What you are asked to do: Images are not part of the copy; transcribe all the data exactly.

Saved entries:

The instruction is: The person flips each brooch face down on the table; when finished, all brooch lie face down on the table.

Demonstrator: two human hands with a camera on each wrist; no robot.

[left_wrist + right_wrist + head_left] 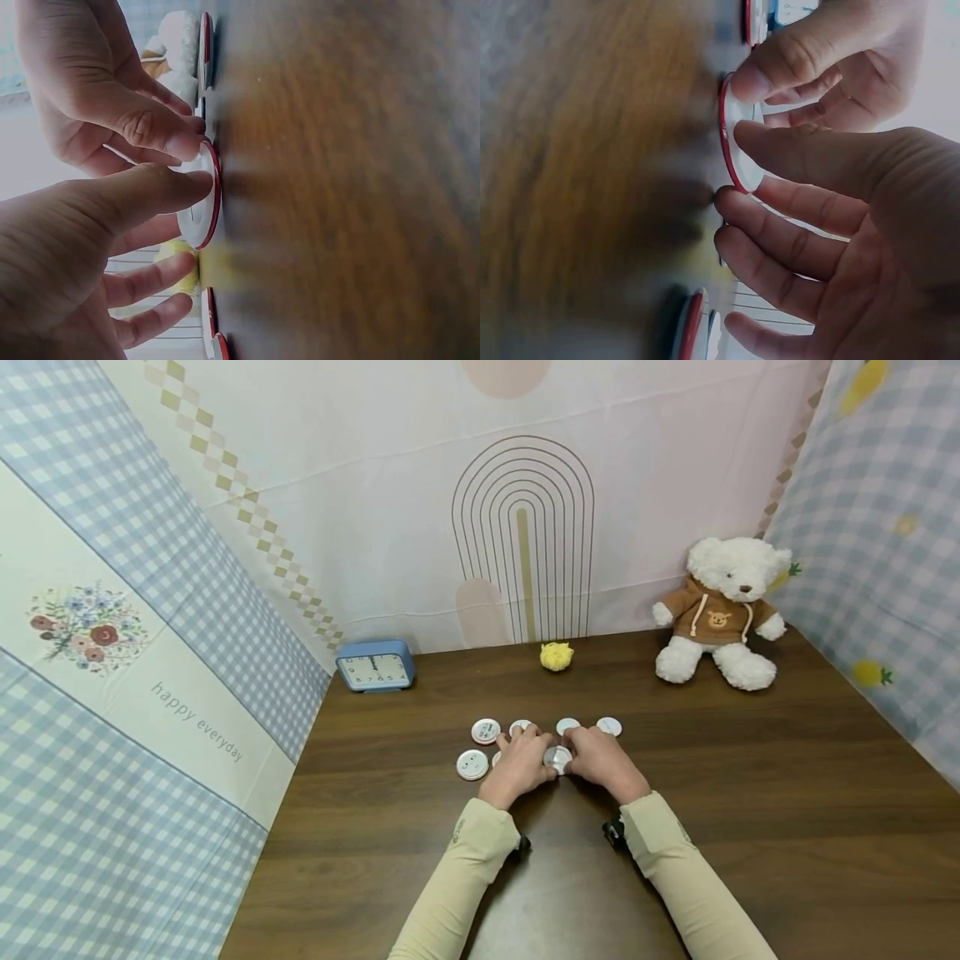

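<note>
Both hands hold one round white disc (pixel 557 758) with a red rim, low over the tabletop. My left hand (pixel 519 763) grips its left side, thumb on the near face. From the other side my right hand (pixel 602 760) pinches it, its thumb also on the white face in the right wrist view. Left of the hands lie a disc with a drawn face (pixel 472 765) and a disc with dark print (pixel 486 731). Beyond the fingers are further white discs (pixel 610 726), some partly hidden by the left hand.
A blue clock (pixel 375 666) stands at the back left of the brown wooden table (pixel 360 860). A yellow fluffy ball (pixel 556 657) lies at the back middle. At the back right sits a white teddy bear (pixel 720 610) in a brown hoodie. Patterned cloth hangs behind.
</note>
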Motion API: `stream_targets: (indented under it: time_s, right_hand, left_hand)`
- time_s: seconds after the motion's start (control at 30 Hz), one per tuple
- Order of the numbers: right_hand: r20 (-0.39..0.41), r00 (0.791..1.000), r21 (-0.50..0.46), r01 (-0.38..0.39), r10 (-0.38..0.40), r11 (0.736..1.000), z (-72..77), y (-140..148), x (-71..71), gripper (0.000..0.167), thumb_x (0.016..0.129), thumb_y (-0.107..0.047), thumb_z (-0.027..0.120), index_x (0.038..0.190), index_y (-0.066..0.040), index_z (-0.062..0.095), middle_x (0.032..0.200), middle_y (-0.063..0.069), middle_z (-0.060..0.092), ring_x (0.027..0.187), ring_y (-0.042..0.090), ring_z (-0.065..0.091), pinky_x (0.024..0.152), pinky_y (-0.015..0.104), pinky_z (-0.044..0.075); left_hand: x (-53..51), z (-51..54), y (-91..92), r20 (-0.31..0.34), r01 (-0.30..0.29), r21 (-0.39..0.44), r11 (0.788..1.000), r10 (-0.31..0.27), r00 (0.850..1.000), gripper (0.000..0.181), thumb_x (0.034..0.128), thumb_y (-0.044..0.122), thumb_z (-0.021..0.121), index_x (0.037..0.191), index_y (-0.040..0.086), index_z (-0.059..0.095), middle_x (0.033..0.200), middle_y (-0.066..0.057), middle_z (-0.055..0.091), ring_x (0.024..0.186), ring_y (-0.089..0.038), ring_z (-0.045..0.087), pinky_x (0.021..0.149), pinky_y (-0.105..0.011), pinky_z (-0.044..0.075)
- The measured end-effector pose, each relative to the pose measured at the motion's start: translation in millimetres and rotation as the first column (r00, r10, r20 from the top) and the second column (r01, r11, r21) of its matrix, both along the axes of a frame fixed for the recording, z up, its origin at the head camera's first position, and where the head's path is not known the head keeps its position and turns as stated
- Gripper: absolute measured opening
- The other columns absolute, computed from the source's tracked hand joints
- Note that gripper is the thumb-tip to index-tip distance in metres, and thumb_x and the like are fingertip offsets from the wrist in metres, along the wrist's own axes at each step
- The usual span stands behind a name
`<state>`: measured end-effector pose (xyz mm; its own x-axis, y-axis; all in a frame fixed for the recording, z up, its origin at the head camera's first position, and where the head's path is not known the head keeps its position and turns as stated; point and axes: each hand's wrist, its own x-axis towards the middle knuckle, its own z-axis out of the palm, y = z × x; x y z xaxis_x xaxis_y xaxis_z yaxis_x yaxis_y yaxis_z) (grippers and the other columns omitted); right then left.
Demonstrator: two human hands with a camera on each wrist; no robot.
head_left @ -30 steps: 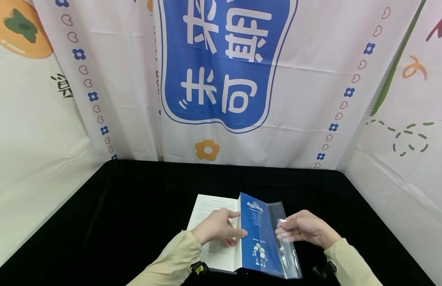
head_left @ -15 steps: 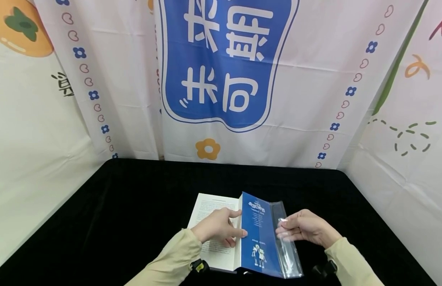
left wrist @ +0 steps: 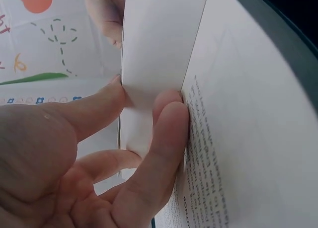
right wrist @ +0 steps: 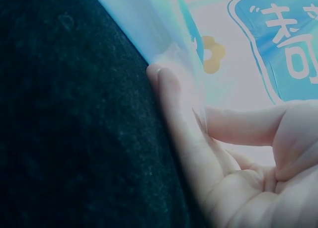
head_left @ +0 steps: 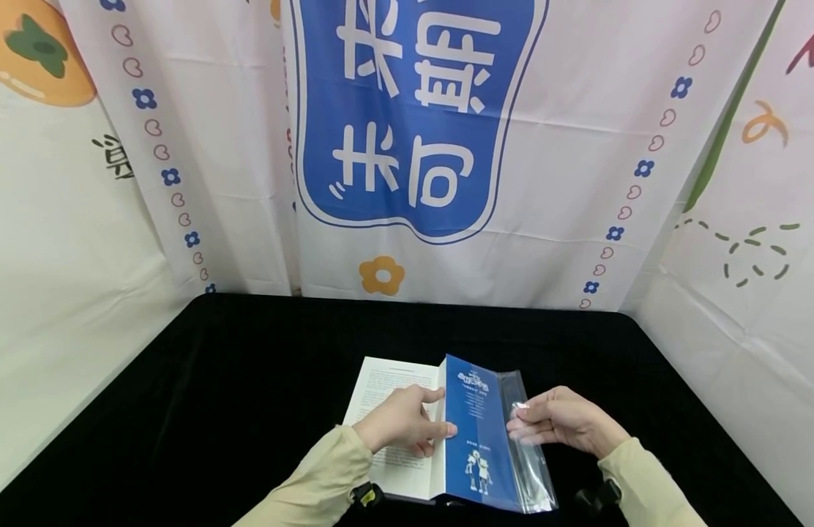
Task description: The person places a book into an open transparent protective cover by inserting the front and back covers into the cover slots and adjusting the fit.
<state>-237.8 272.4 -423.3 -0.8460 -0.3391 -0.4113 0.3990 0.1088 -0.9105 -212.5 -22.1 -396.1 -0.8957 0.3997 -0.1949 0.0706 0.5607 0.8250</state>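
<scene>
Barely a stir over that last second: both hands kept their places, so the work seemed paused. The open book [head_left: 402, 476] lay at six o'clock in the head view; the left hand [head_left: 402, 419] pinched its blue flap [head_left: 474, 428], while around four o'clock the right hand [head_left: 568, 421] pinched the clear sleeve [head_left: 532, 476]. The left wrist view caught fingertips [left wrist: 171, 116] on the flap's white inner side, hidden from above.

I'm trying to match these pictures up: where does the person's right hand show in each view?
Head: right hand low, right of centre.
Left wrist: at the top edge, left of centre, only partly showing.
Right wrist: large, filling the lower right.
Shared landmark: the white printed cloth, seen behind the hands in all three.
</scene>
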Motion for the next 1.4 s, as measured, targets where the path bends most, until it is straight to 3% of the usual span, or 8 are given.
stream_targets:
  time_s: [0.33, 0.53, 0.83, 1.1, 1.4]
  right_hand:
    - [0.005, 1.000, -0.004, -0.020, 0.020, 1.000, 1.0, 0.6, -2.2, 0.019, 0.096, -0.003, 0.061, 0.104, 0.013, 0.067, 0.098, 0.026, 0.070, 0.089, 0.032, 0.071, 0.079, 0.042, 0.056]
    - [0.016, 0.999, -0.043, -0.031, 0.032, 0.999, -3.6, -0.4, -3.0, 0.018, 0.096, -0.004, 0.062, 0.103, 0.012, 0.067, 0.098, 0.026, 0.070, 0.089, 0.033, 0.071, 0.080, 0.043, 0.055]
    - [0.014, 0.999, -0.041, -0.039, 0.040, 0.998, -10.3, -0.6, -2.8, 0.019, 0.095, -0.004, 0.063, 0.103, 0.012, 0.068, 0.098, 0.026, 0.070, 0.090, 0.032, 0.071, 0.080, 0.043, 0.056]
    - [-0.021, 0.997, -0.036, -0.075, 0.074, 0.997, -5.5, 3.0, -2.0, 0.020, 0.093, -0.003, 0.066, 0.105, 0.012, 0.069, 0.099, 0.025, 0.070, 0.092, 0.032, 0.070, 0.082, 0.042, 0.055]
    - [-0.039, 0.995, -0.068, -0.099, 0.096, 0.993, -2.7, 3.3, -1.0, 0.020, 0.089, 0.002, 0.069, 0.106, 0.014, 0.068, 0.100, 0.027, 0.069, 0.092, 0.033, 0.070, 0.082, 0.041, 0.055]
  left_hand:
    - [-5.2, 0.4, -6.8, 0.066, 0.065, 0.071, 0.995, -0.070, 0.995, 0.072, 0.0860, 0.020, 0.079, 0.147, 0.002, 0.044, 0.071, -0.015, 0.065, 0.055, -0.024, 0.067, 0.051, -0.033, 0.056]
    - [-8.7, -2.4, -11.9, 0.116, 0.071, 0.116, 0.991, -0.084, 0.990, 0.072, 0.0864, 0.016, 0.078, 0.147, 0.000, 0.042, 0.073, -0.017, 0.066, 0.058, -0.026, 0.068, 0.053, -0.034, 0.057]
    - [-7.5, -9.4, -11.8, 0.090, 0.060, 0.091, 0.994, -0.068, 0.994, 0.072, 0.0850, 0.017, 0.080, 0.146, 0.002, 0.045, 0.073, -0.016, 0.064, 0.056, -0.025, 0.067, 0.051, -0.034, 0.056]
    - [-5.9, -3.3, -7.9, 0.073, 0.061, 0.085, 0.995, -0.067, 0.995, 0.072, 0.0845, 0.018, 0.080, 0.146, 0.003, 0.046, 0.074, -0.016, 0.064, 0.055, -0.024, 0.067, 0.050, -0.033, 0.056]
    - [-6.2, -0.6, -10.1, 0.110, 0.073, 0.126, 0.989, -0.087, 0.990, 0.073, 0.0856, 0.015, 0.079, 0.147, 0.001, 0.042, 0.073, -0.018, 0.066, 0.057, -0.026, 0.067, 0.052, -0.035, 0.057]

Finished task:
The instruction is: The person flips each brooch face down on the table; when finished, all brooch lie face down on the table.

Demonstrator: two human hands with a camera on each wrist; no robot.

[left_wrist + right_wrist + head_left] 

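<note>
Both hands hold one round white disc (pixel 557 758) with a red rim, low over the tabletop. My left hand (pixel 519 763) grips its left side, thumb on the near face. From the other side my right hand (pixel 602 760) pinches it, its thumb also on the white face in the right wrist view. Left of the hands lie a disc with a drawn face (pixel 472 765) and a disc with dark print (pixel 486 731). Beyond the fingers are further white discs (pixel 610 726), some partly hidden by the left hand.
A blue clock (pixel 375 666) stands at the back left of the brown wooden table (pixel 360 860). A yellow fluffy ball (pixel 556 657) lies at the back middle. At the back right sits a white teddy bear (pixel 720 610) in a brown hoodie. Patterned cloth hangs behind.
</note>
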Motion API: `stream_targets: (indented under it: time_s, right_hand, left_hand)`
- time_s: seconds after the motion's start (control at 30 Hz), one per tuple
- Order of the numbers: right_hand: r20 (-0.39..0.41), r00 (0.791..1.000), r21 (-0.50..0.46), r01 (-0.38..0.39), r10 (-0.38..0.40), r11 (0.736..1.000), z (-72..77), y (-140..148), x (-71..71), gripper (0.000..0.167), thumb_x (0.016..0.129), thumb_y (-0.107..0.047), thumb_z (-0.027..0.120), index_x (0.038..0.190), index_y (-0.066..0.040), index_z (-0.062..0.095), middle_x (0.032..0.200), middle_y (-0.063..0.069), middle_z (-0.060..0.092), ring_x (0.027..0.187), ring_y (-0.042..0.090), ring_z (-0.065..0.091), pinky_x (0.024..0.152), pinky_y (-0.015..0.104), pinky_z (-0.044..0.075); left_hand: x (-53..51), z (-51..54), y (-91..92), r20 (-0.31..0.34), r01 (-0.30..0.29), r21 (-0.39..0.44), r11 (0.788..1.000), r10 (-0.31..0.27), r00 (0.850..1.000), gripper (0.000..0.181), thumb_x (0.034..0.128), thumb_y (-0.044..0.122), thumb_z (-0.021..0.121), index_x (0.037..0.191), index_y (-0.040..0.086), index_z (-0.059..0.095), middle_x (0.033..0.200), middle_y (-0.066..0.057), middle_z (-0.055..0.091), ring_x (0.024..0.186), ring_y (-0.089..0.038), ring_z (-0.045..0.087), pinky_x (0.021..0.149), pinky_y (-0.105..0.011), pinky_z (-0.044..0.075)
- The measured end-effector pose, each relative to the pose measured at the motion's start: translation in millimetres and rotation as the first column (r00, r10, r20 from the top) and the second column (r01, r11, r21) of its matrix, both along the axes of a frame fixed for the recording, z up, its origin at the head camera's first position, and where the head's path is not known the head keeps its position and turns as stated
- Gripper: absolute measured opening
- The other columns absolute, computed from the source's tracked hand joints
- Note that gripper is the thumb-tip to index-tip distance in metres, and thumb_x and the like are fingertip offsets from the wrist in metres, along the wrist's own axes at each step
- The usual span stands behind a name
`<state>`: measured end-effector pose (xyz mm; its own x-axis, y-axis; all in a frame fixed for the recording, z up, its origin at the head camera's first position, and where the head's path is not known the head keeps its position and turns as stated; point and axes: each hand's wrist, its own x-axis towards the middle knuckle, its own z-axis out of the palm, y = z × x; x y z xaxis_x xaxis_y xaxis_z yaxis_x yaxis_y yaxis_z) (grippers and the other columns omitted); right then left.
Demonstrator: two human hands with a camera on each wrist; no robot.
head_left @ -30 steps: 
head_left @ -15 steps: 
left wrist @ +0 steps: 
right wrist @ +0 steps: 
head_left @ +0 steps: 
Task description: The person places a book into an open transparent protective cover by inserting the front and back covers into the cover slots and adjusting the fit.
<state>-237.8 272.4 -423.3 -0.8460 -0.3391 -0.4113 0.3990 0.1088 -0.9105 -212.5 -22.1 -396.1 -0.8957 0.3997 -0.1949 0.0706 0.5607 0.8250</state>
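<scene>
Barely a stir over that last second: both hands kept their places, so the work seemed paused. The open book [head_left: 402, 476] lay at six o'clock in the head view; the left hand [head_left: 402, 419] pinched its blue flap [head_left: 474, 428], while around four o'clock the right hand [head_left: 568, 421] pinched the clear sleeve [head_left: 532, 476]. The left wrist view caught fingertips [left wrist: 171, 116] on the flap's white inner side, hidden from above.

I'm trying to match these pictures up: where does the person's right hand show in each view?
Head: right hand low, right of centre.
Left wrist: at the top edge, left of centre, only partly showing.
Right wrist: large, filling the lower right.
Shared landmark: the white printed cloth, seen behind the hands in all three.
</scene>
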Motion for the next 1.4 s, as measured, targets where the path bends most, until it is straight to 3% of the usual span, or 8 are given.
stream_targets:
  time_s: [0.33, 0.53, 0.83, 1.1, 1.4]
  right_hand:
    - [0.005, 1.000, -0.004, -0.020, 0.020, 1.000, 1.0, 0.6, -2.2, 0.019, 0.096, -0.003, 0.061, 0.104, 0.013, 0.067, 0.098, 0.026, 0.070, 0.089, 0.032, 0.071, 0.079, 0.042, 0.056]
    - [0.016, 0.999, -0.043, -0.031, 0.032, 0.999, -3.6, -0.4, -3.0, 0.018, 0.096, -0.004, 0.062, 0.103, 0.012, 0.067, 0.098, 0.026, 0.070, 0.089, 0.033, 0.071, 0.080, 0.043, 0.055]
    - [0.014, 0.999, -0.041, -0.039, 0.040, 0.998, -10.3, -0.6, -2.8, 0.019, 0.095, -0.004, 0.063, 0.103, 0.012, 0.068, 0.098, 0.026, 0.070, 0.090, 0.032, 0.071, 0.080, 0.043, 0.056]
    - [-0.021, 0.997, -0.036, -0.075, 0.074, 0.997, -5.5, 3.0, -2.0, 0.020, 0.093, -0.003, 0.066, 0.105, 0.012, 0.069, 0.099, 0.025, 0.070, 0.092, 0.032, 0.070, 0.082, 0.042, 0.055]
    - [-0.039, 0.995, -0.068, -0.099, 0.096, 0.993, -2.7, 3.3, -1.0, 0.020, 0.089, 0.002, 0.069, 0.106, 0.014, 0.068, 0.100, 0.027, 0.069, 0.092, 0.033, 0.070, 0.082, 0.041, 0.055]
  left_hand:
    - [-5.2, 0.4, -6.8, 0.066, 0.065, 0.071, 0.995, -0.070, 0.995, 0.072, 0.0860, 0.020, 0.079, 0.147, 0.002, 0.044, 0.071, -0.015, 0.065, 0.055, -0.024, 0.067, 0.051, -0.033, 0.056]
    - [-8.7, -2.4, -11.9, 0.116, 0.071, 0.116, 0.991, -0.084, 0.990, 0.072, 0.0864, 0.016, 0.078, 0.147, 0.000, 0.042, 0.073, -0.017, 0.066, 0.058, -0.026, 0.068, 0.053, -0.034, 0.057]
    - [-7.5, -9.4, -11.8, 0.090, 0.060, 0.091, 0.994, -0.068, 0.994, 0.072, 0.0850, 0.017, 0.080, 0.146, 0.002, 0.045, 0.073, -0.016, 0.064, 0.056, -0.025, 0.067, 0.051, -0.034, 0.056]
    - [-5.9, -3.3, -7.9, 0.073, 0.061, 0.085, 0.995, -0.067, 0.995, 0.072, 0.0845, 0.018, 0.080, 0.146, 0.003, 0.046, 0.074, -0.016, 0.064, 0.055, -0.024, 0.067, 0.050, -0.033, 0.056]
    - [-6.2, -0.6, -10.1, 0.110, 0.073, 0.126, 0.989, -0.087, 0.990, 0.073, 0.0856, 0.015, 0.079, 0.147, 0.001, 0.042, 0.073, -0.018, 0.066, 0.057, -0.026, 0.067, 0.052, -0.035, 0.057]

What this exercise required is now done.